(WORK ITEM):
Repeat the entries exactly as they stand.

TASK MATERIAL START

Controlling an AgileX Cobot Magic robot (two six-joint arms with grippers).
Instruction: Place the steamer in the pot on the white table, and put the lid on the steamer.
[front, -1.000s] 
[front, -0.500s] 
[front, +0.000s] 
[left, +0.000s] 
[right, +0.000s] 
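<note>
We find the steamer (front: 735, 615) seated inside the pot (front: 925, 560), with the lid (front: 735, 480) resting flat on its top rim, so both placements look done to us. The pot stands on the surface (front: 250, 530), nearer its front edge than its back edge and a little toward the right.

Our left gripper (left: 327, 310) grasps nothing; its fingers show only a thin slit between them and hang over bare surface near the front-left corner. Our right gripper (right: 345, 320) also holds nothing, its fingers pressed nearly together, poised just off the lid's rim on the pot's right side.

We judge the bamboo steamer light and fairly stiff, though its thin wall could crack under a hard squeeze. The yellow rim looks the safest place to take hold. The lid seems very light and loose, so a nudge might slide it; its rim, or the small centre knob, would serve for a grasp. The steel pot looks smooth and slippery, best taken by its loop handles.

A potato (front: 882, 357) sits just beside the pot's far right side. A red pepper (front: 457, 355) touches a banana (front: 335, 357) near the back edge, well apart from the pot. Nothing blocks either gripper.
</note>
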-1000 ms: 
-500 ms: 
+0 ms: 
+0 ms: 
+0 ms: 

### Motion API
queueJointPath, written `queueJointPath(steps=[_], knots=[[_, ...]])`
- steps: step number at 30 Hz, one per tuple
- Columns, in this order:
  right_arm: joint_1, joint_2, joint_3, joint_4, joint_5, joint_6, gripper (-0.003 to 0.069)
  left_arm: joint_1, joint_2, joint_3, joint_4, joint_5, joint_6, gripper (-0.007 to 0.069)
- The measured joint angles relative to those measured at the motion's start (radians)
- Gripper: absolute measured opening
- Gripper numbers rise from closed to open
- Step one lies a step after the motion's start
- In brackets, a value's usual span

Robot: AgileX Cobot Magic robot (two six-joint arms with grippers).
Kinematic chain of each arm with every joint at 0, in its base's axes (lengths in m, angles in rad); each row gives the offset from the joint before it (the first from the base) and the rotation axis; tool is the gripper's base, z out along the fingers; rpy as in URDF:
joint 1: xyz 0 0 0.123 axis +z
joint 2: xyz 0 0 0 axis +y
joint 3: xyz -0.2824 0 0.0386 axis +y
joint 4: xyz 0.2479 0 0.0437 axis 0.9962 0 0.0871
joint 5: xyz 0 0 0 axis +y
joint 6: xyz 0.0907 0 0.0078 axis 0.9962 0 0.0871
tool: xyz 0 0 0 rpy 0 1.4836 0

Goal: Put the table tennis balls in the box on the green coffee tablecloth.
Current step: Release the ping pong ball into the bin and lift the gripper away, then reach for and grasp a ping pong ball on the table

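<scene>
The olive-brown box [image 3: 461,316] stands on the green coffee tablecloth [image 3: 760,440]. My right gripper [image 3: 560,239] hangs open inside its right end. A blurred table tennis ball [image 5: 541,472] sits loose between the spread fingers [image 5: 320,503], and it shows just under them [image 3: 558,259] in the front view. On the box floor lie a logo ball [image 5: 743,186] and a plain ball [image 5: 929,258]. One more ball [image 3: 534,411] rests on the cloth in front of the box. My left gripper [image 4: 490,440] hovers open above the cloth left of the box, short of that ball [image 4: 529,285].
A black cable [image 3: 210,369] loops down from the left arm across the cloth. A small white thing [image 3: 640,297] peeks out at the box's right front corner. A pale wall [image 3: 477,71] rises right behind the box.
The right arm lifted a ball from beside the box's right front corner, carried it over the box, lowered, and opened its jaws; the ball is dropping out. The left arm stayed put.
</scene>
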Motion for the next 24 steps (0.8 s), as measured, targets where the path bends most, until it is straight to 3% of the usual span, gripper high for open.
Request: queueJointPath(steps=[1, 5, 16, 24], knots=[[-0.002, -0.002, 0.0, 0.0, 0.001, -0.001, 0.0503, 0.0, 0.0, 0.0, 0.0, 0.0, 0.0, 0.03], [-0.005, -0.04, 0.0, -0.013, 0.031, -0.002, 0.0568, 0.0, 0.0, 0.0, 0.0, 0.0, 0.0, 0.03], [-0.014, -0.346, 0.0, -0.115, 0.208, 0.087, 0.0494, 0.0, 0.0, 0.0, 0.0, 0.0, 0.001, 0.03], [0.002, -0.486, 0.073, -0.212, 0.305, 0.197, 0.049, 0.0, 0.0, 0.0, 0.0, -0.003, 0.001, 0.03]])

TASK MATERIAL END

(RESULT BELOW):
Controlling an AgileX Cobot Magic robot (two six-joint arms with grippers).
Instruction: Place the steamer in the pot on the white table, and put the lid on the steamer.
[front, -1.000s] 
[front, -0.500s] 
[front, +0.000s] 
[left, +0.000s] 
[right, +0.000s] 
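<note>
We find the steamer (front: 735, 615) seated inside the pot (front: 925, 560), with the lid (front: 735, 480) resting flat on its top rim, so both placements look done to us. The pot stands on the surface (front: 250, 530), nearer its front edge than its back edge and a little toward the right.

Our left gripper (left: 327, 310) grasps nothing; its fingers show only a thin slit between them and hang over bare surface near the front-left corner. Our right gripper (right: 345, 320) also holds nothing, its fingers pressed nearly together, poised just off the lid's rim on the pot's right side.

We judge the bamboo steamer light and fairly stiff, though its thin wall could crack under a hard squeeze. The yellow rim looks the safest place to take hold. The lid seems very light and loose, so a nudge might slide it; its rim, or the small centre knob, would serve for a grasp. The steel pot looks smooth and slippery, best taken by its loop handles.

A potato (front: 882, 357) sits just beside the pot's far right side. A red pepper (front: 457, 355) touches a banana (front: 335, 357) near the back edge, well apart from the pot. Nothing blocks either gripper.
</note>
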-1000 ms: 
-500 ms: 
+0 ms: 
+0 ms: 
+0 ms: 

### Motion API
queueJointPath, written `queueJointPath(steps=[_], knots=[[_, ...]])`
- steps: step number at 30 Hz, one per tuple
- Columns, in this order:
  right_arm: joint_1, joint_2, joint_3, joint_4, joint_5, joint_6, gripper (-0.003 to 0.069)
  left_arm: joint_1, joint_2, joint_3, joint_4, joint_5, joint_6, gripper (-0.007 to 0.069)
- The measured joint angles relative to those measured at the motion's start (radians)
- Gripper: absolute measured opening
- Gripper numbers rise from closed to open
- Step one lies a step after the motion's start
- In brackets, a value's usual span

Robot: AgileX Cobot Magic robot (two six-joint arms with grippers).
Kinematic chain of each arm with every joint at 0, in its base's axes (lengths in m, angles in rad); each row gives the offset from the joint before it (the first from the base) and the rotation axis; tool is the gripper's base, z out along the fingers; rpy as in URDF:
joint 1: xyz 0 0 0.123 axis +z
joint 2: xyz 0 0 0 axis +y
joint 3: xyz -0.2824 0 0.0386 axis +y
joint 4: xyz 0.2479 0 0.0437 axis 0.9962 0 0.0871
joint 5: xyz 0 0 0 axis +y
joint 6: xyz 0.0907 0 0.0078 axis 0.9962 0 0.0871
tool: xyz 0 0 0 rpy 0 1.4836 0

Goal: Put the table tennis balls in the box on the green coffee tablecloth.
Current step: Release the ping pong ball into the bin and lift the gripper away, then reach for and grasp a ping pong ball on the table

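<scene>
The olive-brown box [image 3: 461,316] stands on the green coffee tablecloth [image 3: 760,440]. My right gripper [image 3: 560,239] hangs open inside its right end. A blurred table tennis ball [image 5: 541,472] sits loose between the spread fingers [image 5: 320,503], and it shows just under them [image 3: 558,259] in the front view. On the box floor lie a logo ball [image 5: 743,186] and a plain ball [image 5: 929,258]. One more ball [image 3: 534,411] rests on the cloth in front of the box. My left gripper [image 4: 490,440] hovers open above the cloth left of the box, short of that ball [image 4: 529,285].
A black cable [image 3: 210,369] loops down from the left arm across the cloth. A small white thing [image 3: 640,297] peeks out at the box's right front corner. A pale wall [image 3: 477,71] rises right behind the box.
The right arm lifted a ball from beside the box's right front corner, carried it over the box, lowered, and opened its jaws; the ball is dropping out. The left arm stayed put.
</scene>
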Motion for the next 24 steps (0.8 s), as measured, targets where the path bends most, until it is straight to 3% of the usual span, gripper high for open.
Request: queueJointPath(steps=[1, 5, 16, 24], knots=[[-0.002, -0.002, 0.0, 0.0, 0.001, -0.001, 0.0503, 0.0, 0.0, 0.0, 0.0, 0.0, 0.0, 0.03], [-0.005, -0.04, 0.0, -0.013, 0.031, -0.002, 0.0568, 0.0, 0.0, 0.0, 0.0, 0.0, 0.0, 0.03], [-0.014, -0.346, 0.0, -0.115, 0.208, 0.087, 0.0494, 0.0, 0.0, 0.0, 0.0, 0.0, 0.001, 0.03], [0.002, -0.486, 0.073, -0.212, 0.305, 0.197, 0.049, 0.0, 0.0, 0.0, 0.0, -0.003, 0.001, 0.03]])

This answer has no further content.